Correct Answer - Option 3 : Both A and B

Calculation:

It is given that P (A).P (B) = 1/6

⇒ And also P (A^') P (B^') = 1/3

⇒ This can also be written as [1 - P (A)]. [1 - P (B)] = 1/3

⇒ Let P(A) = x and P(B) = y

⇒ Then (1 - x)(1 - y) = 1/3 and xy = 1/6

⇒ Hence, 1 - x - y + xy = 1/3 and xy = 1/6

⇒ x + y = 5/6 and xy = 1/6

⇒ x(5/6 – x) = 1/6

⇒ 6x² – 5x + 1 = 0.

⇒ (3x - 1) (2x - 1) = 0

⇒ So x = 1/3 and 1/2

⇒ Hence, the probability of A i.e. P(A) = 1/3 or 1/2

⇒ The number of outcomes favourable to A are denoted by n(A) and total number of outcomes in sample space are denoted by n(S). Hence, the formula becomes P(A) = n(A)/n(S).

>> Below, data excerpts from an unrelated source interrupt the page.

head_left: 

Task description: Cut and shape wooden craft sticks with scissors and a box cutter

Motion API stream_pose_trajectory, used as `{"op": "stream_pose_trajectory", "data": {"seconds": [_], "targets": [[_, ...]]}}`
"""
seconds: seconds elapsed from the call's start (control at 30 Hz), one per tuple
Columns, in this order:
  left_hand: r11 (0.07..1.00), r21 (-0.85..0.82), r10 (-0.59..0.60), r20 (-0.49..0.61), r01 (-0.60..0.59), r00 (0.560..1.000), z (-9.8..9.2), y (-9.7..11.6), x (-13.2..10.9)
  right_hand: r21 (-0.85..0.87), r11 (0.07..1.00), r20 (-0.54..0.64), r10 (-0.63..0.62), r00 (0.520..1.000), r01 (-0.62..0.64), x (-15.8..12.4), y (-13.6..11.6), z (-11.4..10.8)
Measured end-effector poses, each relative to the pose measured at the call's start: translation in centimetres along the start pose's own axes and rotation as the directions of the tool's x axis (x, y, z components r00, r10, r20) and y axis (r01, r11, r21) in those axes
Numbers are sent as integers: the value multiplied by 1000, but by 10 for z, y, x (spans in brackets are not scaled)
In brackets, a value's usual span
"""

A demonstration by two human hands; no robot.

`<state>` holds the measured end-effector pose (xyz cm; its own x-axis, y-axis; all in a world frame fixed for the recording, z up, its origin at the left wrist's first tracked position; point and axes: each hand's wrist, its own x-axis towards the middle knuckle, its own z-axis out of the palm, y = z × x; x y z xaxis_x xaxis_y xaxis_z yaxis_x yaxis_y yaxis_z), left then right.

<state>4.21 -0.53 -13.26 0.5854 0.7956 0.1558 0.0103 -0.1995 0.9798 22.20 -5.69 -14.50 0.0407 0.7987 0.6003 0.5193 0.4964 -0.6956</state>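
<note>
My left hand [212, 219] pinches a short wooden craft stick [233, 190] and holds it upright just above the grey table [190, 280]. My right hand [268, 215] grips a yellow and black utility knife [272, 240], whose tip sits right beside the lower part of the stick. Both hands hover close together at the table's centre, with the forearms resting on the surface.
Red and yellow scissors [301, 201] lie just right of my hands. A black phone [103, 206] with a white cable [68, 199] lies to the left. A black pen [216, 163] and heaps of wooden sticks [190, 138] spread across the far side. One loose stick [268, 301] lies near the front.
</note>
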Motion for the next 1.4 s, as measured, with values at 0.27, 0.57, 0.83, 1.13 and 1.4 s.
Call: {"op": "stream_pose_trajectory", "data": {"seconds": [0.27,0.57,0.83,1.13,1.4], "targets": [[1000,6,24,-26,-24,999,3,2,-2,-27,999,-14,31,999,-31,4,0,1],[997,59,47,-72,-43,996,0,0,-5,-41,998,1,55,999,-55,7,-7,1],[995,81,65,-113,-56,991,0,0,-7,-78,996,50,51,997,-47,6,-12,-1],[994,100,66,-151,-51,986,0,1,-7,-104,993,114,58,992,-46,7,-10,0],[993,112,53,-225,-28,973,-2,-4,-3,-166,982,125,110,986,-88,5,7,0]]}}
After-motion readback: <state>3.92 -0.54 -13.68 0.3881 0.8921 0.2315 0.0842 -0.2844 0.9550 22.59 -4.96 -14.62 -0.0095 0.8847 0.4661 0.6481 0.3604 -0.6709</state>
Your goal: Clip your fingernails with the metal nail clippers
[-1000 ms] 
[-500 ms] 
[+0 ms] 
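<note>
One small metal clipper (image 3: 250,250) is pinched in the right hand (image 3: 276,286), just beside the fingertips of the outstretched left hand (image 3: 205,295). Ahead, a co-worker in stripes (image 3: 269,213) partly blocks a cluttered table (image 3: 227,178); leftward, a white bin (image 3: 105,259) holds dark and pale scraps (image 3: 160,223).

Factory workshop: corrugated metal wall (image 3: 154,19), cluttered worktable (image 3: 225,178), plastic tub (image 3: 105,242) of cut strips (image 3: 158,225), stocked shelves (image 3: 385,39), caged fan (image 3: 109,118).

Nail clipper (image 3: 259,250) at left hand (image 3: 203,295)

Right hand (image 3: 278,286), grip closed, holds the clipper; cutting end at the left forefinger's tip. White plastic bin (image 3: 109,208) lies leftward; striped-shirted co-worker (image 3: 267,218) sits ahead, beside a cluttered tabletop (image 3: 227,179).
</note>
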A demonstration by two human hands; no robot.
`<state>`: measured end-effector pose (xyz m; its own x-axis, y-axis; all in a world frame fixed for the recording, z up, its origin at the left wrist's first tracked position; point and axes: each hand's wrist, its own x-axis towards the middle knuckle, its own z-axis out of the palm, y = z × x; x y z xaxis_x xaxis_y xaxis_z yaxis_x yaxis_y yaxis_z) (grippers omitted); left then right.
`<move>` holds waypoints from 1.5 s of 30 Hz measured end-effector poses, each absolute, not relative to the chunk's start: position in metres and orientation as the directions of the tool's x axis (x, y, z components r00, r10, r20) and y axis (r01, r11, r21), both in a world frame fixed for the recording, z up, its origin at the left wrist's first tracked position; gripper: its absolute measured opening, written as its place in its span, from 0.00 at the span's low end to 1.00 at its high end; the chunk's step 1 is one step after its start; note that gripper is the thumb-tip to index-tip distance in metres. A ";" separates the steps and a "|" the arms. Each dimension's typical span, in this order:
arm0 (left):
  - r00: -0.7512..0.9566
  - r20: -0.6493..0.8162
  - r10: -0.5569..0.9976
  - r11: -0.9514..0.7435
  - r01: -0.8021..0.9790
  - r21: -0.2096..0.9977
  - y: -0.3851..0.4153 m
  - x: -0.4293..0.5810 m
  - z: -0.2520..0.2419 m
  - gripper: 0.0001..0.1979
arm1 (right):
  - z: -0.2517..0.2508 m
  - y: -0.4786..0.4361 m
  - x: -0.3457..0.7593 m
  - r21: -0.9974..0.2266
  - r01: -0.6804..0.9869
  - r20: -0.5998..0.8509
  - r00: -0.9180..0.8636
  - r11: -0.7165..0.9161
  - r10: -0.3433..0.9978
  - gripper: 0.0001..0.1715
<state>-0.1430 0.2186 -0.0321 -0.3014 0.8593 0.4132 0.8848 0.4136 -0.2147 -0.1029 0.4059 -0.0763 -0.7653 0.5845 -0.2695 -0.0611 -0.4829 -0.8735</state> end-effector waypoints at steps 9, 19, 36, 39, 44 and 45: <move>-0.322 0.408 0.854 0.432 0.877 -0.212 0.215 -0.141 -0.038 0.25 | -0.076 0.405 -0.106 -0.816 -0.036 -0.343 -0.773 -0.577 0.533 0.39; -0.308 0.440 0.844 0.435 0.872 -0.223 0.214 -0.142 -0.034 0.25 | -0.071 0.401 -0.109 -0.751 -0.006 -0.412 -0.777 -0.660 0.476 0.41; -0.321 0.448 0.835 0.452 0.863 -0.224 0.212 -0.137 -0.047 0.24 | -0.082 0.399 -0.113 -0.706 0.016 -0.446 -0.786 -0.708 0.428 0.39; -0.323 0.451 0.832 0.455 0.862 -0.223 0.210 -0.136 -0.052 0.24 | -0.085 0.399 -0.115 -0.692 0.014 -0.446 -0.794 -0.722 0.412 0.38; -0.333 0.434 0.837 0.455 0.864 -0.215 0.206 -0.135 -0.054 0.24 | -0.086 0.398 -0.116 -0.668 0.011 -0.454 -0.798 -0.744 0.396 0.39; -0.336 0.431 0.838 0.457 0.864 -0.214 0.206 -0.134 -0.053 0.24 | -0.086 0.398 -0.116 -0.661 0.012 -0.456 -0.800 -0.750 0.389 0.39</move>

⇒ The probability of an event can vary between 0 to 1, i.e. 0 ≤ p ≤ 1.

⇒ Probability can never be negative.

⇒ Probability of occurrence of an event = 1 – (Probability that it doesn’t occur).

⇒ P(A∩B) = P(A) × P(B|A) ; if P(A) ≠ 0

⇒ P(A∩B) = P(B) × P(A|B) ; if P(B) ≠ 0